This week in North Philly Notes, we honor the recent Stotesbury Cup Regatta by posting an excerpt from Dotty Brown’s Boathouse Row,
Edward T. Stotesbury was 78 years old in 1927 when he decided to underwrite a high school rowing cup. Little did he know that this small gesture would prove to be his life’s greatest legacy, setting the course for a legendary high school regatta.
Called “Philadelphia’s first citizen,” and a “banker’s banker” by newspapers and civic leaders of his time, “Ned” Stotesbury was one of the richest men in the nation, with a net worth of more than $100 million (nearly $1.4 billion today). A widower for many years, at age 62 he married a socialite and built her Whitemarsh Hall, a 100,000-square-foot mansion on 300 acres in suburban Wyndmoor, Pa. With 147 rooms, 28 bathrooms, and 24 fireplaces, it was described as the “Versailles of America.” The couple summered and wintered in their other palatial retreats in Bar Harbor, Maine, and Palm Beach, Florida, where they entertained the likes of Henry Ford, Will Rogers, and the crown prince of Sweden.

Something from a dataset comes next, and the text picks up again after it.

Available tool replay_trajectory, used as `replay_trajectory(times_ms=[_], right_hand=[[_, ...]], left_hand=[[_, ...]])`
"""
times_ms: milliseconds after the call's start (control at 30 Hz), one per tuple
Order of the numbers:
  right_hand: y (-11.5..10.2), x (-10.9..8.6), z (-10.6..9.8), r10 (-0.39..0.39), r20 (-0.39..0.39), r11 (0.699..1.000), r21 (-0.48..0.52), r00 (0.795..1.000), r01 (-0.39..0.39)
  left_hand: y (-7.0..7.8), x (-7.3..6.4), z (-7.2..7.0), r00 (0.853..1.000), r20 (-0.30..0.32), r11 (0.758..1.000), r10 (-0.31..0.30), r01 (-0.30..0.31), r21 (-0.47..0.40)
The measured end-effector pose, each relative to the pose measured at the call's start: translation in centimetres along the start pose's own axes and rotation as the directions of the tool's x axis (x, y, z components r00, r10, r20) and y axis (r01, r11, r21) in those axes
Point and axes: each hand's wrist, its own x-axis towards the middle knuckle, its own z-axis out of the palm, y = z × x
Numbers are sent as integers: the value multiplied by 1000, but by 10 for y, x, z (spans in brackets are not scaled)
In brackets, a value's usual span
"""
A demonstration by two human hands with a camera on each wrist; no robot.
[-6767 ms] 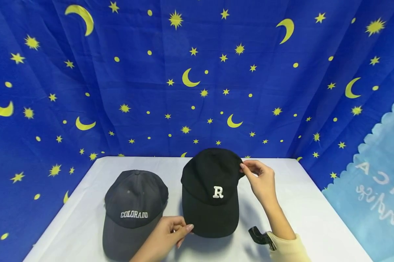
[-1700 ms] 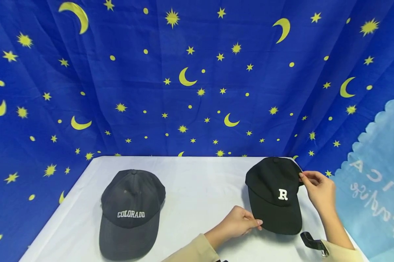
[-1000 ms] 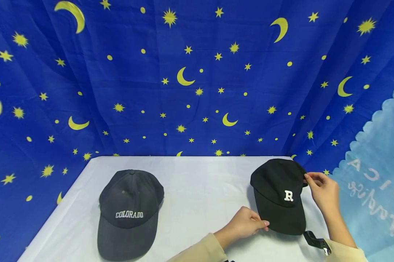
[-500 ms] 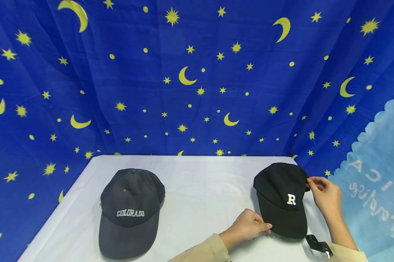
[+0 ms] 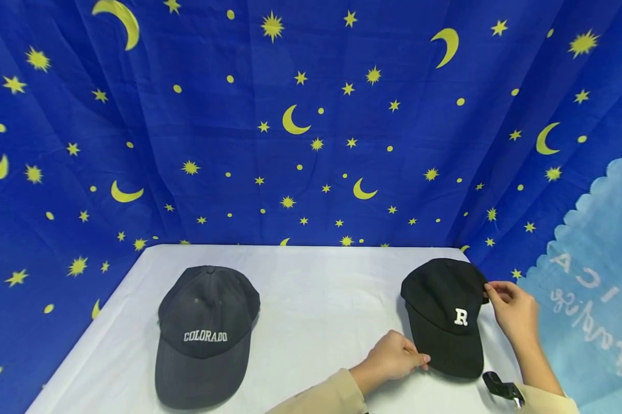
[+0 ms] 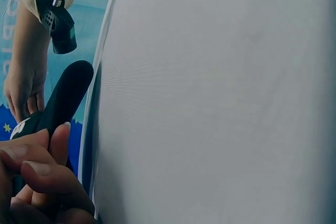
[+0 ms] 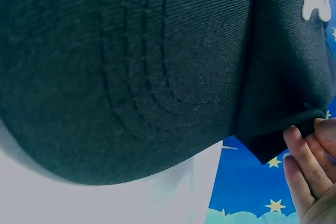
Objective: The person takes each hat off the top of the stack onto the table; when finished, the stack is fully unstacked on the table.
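A black baseball cap [image 5: 445,319] with a white letter R faces forward at the right side of the white table [image 5: 321,299]. My left hand [image 5: 394,355] pinches the left edge of its brim between thumb and fingers. With thumb and fingertips, my right hand [image 5: 518,313] grips the crown's lower right side. The brim [image 7: 131,77] fills much of the right wrist view; whether the cap touches the table I cannot tell. At the table's left lies a dark grey cap [image 5: 204,339] lettered COLORADO, brim toward me, apart from both hands.
Behind the table hangs a blue curtain [image 5: 311,155] with yellow moons and stars. A light blue cloth [image 5: 595,276] with white lettering hangs at the right. A black wrist device [image 5: 502,388] sticks out from the right sleeve, near the black cap's brim.
Held by both hands, the black cap has gone from the table's middle, beside the grey cap, to the right side and slightly lower. Over the last half second it has barely moved.
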Motion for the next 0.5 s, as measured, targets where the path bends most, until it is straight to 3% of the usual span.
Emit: replay_trajectory(times_ms=[200, 500], right_hand=[[2, -1, 2, -8, 5, 1000, -3, 1000, 8], [3, 0, 1, -39, 6, 999, 1, 999, 39]], left_hand=[[-1, 2, 0, 1000, 28, 999, -6, 7, -40], [-3, 6, 1, 995, 96, 979, 12, 8, -204]])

The son of a Quaker mother and Episcopalian father, Stotesbury had worked his way up from a clerk’s position at Drexel & Company to become senior partner of the banking behemoth. He was also a partner in J. P. Mor- gan, finance chairman of the Reading Company, and a top fundraiser for the Republican presidential campaigns of Theodore Roosevelt and William Howard Taft. With his economics acumen much in demand, he was recruited to the boards of nearly three dozen banking, rail, and coal companies, and helped open the doors to China trade by negotiating a major loan to its railroads. He was also a trustee of both the University of Pennsylvania and the Drexel Institute (now Drexel University).
Civic-minded as well, for 26 years he served as president of the Fairmount Park Commission. He also chaired the American Red Cross’ local chapter during World War I, helping to raise $3.5 million and winning the gratitude of the French, who honored him as a Chevalier of the Legion of Honor.

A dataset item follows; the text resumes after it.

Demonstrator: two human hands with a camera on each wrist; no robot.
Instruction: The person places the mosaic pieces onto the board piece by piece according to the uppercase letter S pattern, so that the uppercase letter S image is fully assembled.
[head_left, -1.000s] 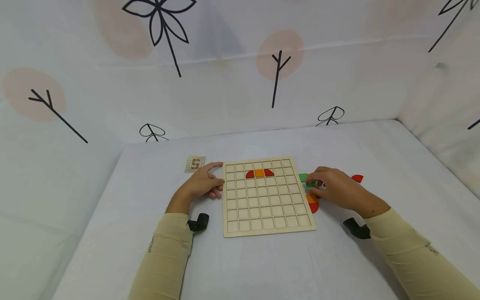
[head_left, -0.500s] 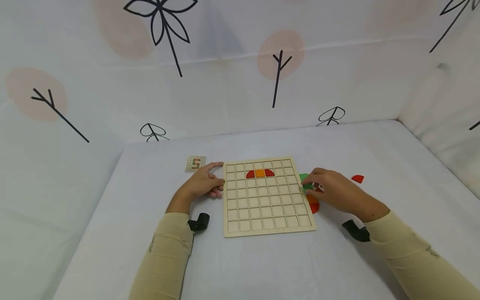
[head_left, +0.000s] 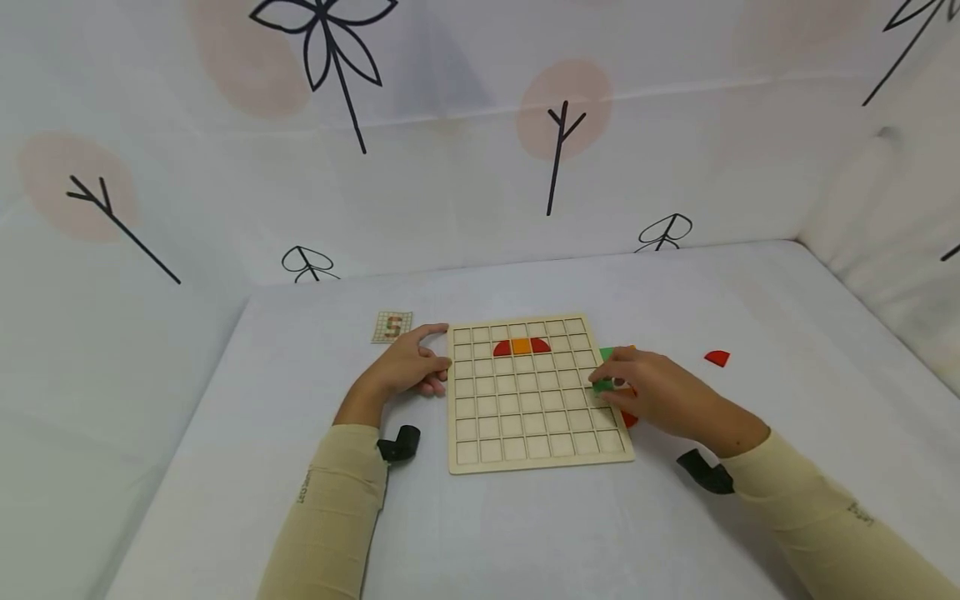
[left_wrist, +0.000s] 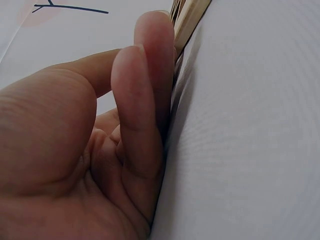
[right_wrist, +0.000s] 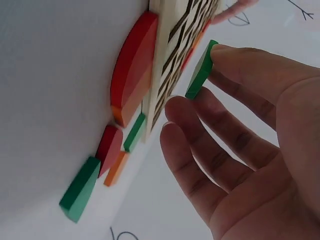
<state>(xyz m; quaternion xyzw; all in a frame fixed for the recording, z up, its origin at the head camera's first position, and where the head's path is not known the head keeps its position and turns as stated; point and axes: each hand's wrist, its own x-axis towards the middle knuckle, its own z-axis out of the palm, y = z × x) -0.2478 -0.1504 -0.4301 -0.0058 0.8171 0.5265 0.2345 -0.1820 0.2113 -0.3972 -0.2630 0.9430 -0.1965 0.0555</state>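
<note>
A square wooden grid board (head_left: 517, 427) lies on the white cloth. Near its top, a row of tiles sits in the cells: an orange square (head_left: 521, 346) between two red rounded pieces. My left hand (head_left: 403, 365) is at the board's left side, index finger stretched to the upper left corner and thumb at the edge. Over the board's right part, my right hand (head_left: 651, 388) pinches a green tile (right_wrist: 202, 71) between thumb and fingers. In the right wrist view the tile is tilted and clear of the grid.
Beside the board's right edge lie loose tiles: a red rounded piece (right_wrist: 131, 55), a green tile (right_wrist: 80, 186), an orange tile (right_wrist: 116, 169) and others. Farther right is a lone red piece (head_left: 717, 358). A small pattern card (head_left: 392, 327) lies beyond my left hand.
My right hand has moved left from the loose tiles to over the board's right edge, carrying the green tile. The left hand keeps its place at the board.
</note>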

If his now-forgotten achievements went on for pages, so did his membership in clubs and societies, through which he sought recognition and connections, as did so many Philadelphians of his time. The Social Register of 1901 lists Stotesbury’s membership in nine clubs before ending its entry in “etc.” These included the Ritten- house Club, the Art Club, the Philadelphia Cricket Club, the Radnor Hunt, the Germantown Cricket Club (vice president), the Union League (president), and the Racquet Club (president).
In his acerbic look at Philadelphia society, The Perennial Philadelphians: The Anatomy of an American Aristocracy, Nathaniel Burt attributes Stotesbury’s social reach to his not quite blue blood. Stotesbury, he writes, was “fairly definitely not an Old Philadelphian, despite a good old-fashioned semi-Quaker family and so his social row was harder to hoe than that of his predecessors.”
It may be one reason why in 1887, the aspiring Stotesbury, still in his 30s, decided to join the Bachelors Barge Club, though not as a rower. He valued the camaraderie of the club on Boathouse Row, whose members were of the highest pedigree. Only a social member, the slim, jocular financier dined at the Bachelors’ upriver club, the Button, with men with names like Burpee, Clothier, Lippincott, and Wyeth. There, members would address Stotesbury by his one-syllable nickname, a Bachelors tradition that continues today. Stotesbury, who had a quirky sense of humor, was “Brother Gum,” perhaps deriving from a song he liked to sing about a shared family toothbrush, “all covered with slime.”…
One day in 1927, “Brother Gum,” now 78, was approached by 32-year-old “Brother Loft”—high-flying rower Garrett Gilmore, who three years earlier had won Olympic silver in the single scull. Gilmore wanted to see a blossoming of schoolboy crew, which had so faded after the war. He asked Stotesbury to fund a silver trophy cup for a new eight-oared race on the Schuylkill.
Along with Gilmore, another Olympian, John B. Kelly Sr., was also trying to lure more teenagers into crew and had begun recruiting students at West Philadelphia Catholic High School for Boys to build bench strength for his club at the time, Penn AC.
Six weeks after the West Catholic boys began practicing with Penn AC’s storied coach Frank Muller, its crew won the very first Stotesbury Cup race, on May 30, 1927.… In 1935, Gilmore expanded the Stotesbury cup race into a full-fledged regatta.